Go! Go! Nippon! ~My First Trip to Japan~ Review

Go! Go! Nippon! ~My First Trip to Japan~ is an informative visual novel for PC, but is it worth your money?

On the surface, Go Go Nippon appears to be your basic Japanese visual novel. However, you’ll quickly see it’s mostly an educational game. Don’t get me wrong, there’s a tiny bit of story built into the game, but not all that much. Here’s my Go Go Nippon Review.

Art Style

The art style of Go Go Nippon is a mixture of common CG Japanese animation and blurry watercolor painting. All of the characters have common anime appearances, and many of the backgrounds are the same.


But from time to time the game will switch to a watercolor painting art style. This might be fine if you’re simply playing a story and come across an artsy style, but since you’re learning about Japan and taking in the sights, I would have preferred clearer, more precise images.



All of the songs in Go Go Nippon are background tracks played on a loop, and the background music (BGM) isn’t anything special. There’s nothing truly meaningful or deep, just plain old background music most visual novel gamers and anime watchers are accustomed to.

Additionally, there aren’t too many tracks in Go Go Nippon. In fact, you will probably hear about two songs throughout the majority of the game.

Story and Gameplay

In Go Go Nippon, you play as an English speaking boy who — as the title suggest — is going on his first trip to Japan. This boy (his name is whatever you choose) will be staying with two other boys he met in an online chat room, at least he believed they were boys due to their names: Makoto and Akira. Once his plane lands, he quickly discovers they’re actually girls, and he will be staying at their home for the entire week!

Over the course of six days (the prologue makes it seven, and the day you leave makes it eight) you visit several popular sights and take in the history of Japan. For the first three days, you can choose to visit three of six locations including Asakusa, Akihabara, Ikebukuro, Ginza, Shibuya, and Shinjuku. You will be escorted by Makoto or Akira depending on the area you choose.


For the fourth and fifth day, you visit Kyoto with both of the girls. The sixth day’s location depends on whom you spent the most time with during the first three days. If you visited more areas with Akira, you go to Yokohama. If you visited more areas with Makoto, you visit Kamakura.

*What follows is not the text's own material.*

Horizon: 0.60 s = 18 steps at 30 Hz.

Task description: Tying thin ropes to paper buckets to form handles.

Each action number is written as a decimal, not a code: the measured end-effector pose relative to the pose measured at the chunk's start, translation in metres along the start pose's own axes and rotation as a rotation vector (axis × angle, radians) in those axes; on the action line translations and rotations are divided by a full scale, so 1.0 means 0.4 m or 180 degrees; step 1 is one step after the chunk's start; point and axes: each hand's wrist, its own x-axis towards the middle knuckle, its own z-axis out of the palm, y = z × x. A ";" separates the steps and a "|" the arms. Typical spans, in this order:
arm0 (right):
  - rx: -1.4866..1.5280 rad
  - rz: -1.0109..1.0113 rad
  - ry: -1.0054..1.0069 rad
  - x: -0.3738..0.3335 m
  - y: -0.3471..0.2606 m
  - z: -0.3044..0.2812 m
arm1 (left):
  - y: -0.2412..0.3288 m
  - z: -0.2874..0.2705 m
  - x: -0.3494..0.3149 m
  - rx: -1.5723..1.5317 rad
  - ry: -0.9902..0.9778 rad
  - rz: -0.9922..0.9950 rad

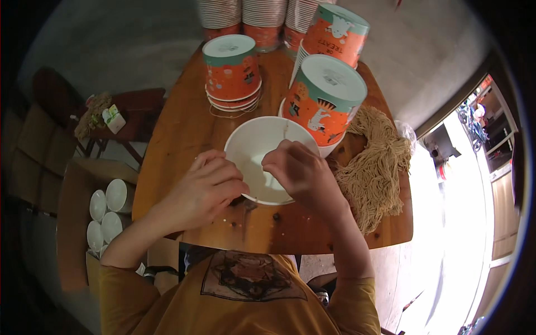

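Note:
A paper bucket (245,145) with a white inside stands mouth up before me near the table's front. At its left near rim is my left hand (209,187), fingers bent and closed against the edge. My right hand (301,173) reaches over the right side of the mouth with its fingers curled in a pinch; whatever they hold is hidden. A thin dark strand or mark shows on the inner wall by the far rim. To the right lies a thick bundle of tan twine (374,173).
Orange and green paper buckets stand upside down in stacks (324,100) behind, with a shorter stack (231,72) at the far left. More nested stacks (262,22) line the table's back. A cardboard box (78,223) of white-mouthed buckets sits left of the wooden table (178,128).

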 end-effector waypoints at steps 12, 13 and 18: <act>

There’s a lot of information given throughout the game for those who want to learn more about Japan, but I expected more in terms of images. Often times the screen will focus on one area, some times a basic city backdrop or the sky, and give all the information in text. If you’re showing me a lottery in a Japanese convenience store, show me the inside of the store, not the sky!


The game also makes you believe you have to budget your money. It even makes you choose a currency type or conversion rate at the beginning of the game. However, you don’t actually get to choose what you buy. There are very few choice in the game. The locations you choose to visit during the first three days are really the biggest choices. There are about two or three other choices in the game, but it doesn’t affect the story only more information you learn about Japan.


The rest of the game is your basic visual novel. There’s only words at the bottom of the screen and images at the top. What’s different about Go Go Nippon is how the text box has both English and Japanese. Of course, you can turn off the Japanese box in the options menu if you like. If you accidentally scroll through a character’s text, you can click up on the keyboard to view the text log. This is a great feature every visual novel should have!


Unfortunately, there aren’t any voice overs. The main character speaks with white text, Makoto speaks with pink text, and Akira speaks with blue text. You’ll also see green text from time to time explaining some of the Japanese words thrown around in the game. As I said before, this game is pretty educational. In my opinion it’s more educational than dramatic.


There is a very small love story within the game as well, but it’s barely noticeable until the last day of the trip. You will fall in love with whomever you spent the most time with in the game. Since the game is incredibly short, you can play it twice to see all areas in Japan and experience the love story with both girls. There’s even a skip option that allows you to fast forward through the parts you’ve already experienced. And, as you would expect, there are a handful of perverted misunderstandings in the game.



After completing the game, you’re awarded with three extra sections at the main menu. There’s the CG Gallery (Click here to see all images) with all the still images from the game, the Sightseeing Album with info on each area in the game, and the Scene Replay that allows you to replay select scenes from the game instead of going through the entire game again to reach a certain storyline section.


The Extras menu has everything you’d expect from a Visual Novel except for background music. Then again, as I said earlier, the BGM is nothing special.


Final Verdict

Go! Go! Nippon! ~My First Trip to Japan~ is a very short visual novel, but luckily it’s also very cheap. There’s a lot of information for those into Japanese culture that want to learn more, but I wouldn’t recommend the game for anyone else, especially for those looking for a love story visual novel. Yes, there is a very small love story, but it’s almost non-existent compared to many other games. Only get this game if you’re really into learning about Japan!